# If $X$ and $Y$ are two chi-squared random variables what is the density of $X(1+Y)$.

Given two chi-squared random variables $$X$$ and $$Y$$ with $$n$$ respectively $$m$$ degrees of freedom. Denote by $$f_X$$ the density function of $$X$$. Moreover, $$X$$ is independent of $$Y$$. I am interested in the density function of $$Z=X(1+Y)$$. My approach is the following:

1. Define $$Q:=1+Y$$. $$Q$$ is a random chi-squared distributed variable.

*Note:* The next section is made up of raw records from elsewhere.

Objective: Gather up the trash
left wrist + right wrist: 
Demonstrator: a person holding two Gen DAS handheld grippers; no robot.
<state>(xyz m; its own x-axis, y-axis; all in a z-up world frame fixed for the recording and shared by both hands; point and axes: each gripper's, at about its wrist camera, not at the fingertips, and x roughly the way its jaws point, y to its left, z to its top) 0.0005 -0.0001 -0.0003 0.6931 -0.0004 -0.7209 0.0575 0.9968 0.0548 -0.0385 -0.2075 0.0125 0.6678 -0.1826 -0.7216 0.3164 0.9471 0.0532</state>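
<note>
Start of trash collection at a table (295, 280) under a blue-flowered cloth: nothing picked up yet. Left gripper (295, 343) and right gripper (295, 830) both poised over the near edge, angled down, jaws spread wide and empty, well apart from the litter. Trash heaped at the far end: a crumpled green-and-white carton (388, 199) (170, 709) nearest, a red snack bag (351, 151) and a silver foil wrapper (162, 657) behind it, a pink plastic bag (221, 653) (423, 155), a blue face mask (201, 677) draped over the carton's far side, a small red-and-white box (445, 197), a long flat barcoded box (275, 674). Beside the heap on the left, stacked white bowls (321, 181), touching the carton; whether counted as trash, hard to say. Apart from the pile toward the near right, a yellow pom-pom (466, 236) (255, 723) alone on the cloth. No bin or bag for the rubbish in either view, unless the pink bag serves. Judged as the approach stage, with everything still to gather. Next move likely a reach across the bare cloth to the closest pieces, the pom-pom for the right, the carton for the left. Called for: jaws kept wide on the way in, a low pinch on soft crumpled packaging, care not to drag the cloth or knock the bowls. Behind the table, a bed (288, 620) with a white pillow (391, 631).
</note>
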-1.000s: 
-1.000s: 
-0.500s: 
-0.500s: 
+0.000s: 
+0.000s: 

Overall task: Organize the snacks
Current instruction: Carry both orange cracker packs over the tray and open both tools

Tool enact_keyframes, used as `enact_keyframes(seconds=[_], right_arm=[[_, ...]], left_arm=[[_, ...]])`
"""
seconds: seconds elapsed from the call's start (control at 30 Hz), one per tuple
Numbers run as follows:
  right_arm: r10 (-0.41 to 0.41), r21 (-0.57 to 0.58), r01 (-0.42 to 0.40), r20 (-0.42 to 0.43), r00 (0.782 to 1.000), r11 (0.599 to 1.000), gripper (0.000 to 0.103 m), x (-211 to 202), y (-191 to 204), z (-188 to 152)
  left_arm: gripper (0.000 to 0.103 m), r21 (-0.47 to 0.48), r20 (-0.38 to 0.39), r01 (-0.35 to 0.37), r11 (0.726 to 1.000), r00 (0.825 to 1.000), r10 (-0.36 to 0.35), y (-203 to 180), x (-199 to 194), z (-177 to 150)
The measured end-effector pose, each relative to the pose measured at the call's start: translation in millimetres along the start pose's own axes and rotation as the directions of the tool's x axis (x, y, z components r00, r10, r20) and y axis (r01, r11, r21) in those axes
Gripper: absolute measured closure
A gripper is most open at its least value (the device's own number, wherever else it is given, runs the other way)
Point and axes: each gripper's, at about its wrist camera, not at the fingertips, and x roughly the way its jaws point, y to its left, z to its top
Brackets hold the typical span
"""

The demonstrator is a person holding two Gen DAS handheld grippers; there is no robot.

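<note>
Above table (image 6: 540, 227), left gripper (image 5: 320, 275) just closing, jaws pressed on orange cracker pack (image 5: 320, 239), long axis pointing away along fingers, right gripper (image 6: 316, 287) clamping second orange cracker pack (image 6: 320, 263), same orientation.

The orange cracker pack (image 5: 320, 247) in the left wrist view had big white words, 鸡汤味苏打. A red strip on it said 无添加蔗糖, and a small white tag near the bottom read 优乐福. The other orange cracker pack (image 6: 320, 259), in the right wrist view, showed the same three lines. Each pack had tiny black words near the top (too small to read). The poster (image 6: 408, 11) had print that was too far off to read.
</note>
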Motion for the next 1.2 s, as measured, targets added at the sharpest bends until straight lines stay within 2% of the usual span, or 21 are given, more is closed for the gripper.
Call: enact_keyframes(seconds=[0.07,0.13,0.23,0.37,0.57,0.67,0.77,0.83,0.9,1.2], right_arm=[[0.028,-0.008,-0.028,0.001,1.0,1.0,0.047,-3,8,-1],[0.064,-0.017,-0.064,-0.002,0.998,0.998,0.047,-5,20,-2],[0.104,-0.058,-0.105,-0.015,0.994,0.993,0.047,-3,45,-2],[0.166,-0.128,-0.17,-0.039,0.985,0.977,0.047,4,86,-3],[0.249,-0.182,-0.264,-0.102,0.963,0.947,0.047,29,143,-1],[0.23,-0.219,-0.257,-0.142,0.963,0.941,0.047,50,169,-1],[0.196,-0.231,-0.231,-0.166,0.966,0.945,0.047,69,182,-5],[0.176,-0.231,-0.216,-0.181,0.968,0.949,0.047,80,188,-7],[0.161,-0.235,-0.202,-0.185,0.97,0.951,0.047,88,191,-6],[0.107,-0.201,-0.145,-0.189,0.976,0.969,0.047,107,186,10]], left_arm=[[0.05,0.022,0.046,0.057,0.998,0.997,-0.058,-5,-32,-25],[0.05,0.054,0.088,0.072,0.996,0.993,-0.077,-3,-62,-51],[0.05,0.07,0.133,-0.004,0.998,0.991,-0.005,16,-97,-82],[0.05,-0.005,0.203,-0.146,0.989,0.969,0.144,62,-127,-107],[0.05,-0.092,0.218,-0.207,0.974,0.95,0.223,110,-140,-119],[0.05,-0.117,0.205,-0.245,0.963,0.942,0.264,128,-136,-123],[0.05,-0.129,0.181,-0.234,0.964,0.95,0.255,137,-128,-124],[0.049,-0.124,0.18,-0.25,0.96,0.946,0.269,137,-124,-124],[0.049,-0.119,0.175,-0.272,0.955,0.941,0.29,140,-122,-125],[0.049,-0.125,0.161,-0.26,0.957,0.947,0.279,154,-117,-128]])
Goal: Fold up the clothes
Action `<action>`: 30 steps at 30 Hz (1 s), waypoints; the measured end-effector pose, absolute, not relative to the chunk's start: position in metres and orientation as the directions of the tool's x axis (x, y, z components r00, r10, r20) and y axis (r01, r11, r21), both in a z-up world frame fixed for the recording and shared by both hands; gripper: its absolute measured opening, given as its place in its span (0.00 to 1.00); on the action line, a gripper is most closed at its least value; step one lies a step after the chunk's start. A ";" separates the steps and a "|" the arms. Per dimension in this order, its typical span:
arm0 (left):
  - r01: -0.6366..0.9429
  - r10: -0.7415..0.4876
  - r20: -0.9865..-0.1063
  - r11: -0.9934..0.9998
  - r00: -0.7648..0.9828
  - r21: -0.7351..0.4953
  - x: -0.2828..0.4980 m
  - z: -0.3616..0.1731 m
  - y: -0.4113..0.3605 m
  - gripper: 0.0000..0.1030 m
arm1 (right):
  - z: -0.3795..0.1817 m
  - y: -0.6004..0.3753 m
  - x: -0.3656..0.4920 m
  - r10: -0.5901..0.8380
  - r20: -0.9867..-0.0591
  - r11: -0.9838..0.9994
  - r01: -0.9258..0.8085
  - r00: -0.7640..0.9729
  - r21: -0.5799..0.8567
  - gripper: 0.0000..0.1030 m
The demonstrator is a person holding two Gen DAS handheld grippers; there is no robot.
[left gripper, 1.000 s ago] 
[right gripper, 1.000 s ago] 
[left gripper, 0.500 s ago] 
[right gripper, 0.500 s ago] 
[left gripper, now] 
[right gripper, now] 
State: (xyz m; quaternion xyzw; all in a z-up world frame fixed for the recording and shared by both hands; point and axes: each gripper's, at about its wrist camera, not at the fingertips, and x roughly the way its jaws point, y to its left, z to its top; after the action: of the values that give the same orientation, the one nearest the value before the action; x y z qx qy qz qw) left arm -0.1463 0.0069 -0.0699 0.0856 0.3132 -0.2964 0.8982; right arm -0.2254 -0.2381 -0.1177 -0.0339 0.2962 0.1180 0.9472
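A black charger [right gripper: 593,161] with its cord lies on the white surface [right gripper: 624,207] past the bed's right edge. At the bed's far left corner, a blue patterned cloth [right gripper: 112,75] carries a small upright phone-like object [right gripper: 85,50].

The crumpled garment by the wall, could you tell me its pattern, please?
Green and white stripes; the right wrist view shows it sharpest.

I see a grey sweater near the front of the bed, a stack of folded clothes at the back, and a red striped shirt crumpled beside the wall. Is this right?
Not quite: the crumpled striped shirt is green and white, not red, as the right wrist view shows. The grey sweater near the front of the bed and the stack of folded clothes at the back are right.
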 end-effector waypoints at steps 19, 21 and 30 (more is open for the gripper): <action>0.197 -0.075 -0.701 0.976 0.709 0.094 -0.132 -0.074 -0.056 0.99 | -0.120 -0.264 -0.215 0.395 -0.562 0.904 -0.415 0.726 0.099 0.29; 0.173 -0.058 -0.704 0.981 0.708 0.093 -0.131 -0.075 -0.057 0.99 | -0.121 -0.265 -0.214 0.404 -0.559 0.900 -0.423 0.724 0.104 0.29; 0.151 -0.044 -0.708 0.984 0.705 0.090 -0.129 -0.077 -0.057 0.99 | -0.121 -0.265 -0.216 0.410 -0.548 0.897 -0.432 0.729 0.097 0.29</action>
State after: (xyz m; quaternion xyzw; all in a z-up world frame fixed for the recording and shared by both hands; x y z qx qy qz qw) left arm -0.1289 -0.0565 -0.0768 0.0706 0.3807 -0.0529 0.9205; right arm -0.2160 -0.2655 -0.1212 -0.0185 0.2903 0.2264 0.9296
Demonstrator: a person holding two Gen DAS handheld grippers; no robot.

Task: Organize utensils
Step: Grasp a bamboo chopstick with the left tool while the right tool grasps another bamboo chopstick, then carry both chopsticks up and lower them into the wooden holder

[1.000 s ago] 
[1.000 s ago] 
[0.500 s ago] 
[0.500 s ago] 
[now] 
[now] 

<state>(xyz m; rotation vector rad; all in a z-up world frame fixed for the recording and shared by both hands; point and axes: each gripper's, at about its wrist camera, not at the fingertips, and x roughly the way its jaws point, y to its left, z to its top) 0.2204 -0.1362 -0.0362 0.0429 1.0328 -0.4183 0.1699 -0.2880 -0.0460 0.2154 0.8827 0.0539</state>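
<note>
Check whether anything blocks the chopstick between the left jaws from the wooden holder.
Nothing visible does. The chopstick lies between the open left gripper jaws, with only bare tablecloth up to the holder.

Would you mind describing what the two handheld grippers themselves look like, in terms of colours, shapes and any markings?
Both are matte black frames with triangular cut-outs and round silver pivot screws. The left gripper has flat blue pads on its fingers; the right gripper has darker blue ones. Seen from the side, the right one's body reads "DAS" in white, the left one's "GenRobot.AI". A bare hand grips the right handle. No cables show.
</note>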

Compute the density function $$f_Q(x)$$ of $$Q$$.
2. $$Z=XQ$$ follows a product distribution (since $$Q$$ is still independent of $$X$$ right?). Therefore the density function is given by $$f_Z(z)=\int_{-\infty}^\infty f_X(x)f_Q(z/x)\frac{1}{|x|}dx$$.

1. Is it valid?
2. How do I compute $$f_Q(x)$$. I know that by adding a constant the new random variable $$Q$$ is still chi-squared distributed but with a different scale and shift. But how do I get these?
3. The density function of a chi-squared variable is only defined for positive values. Hence the integral should only go from $$0$$ to $$\infty$$ and is only defined for $$z>0$$. Right?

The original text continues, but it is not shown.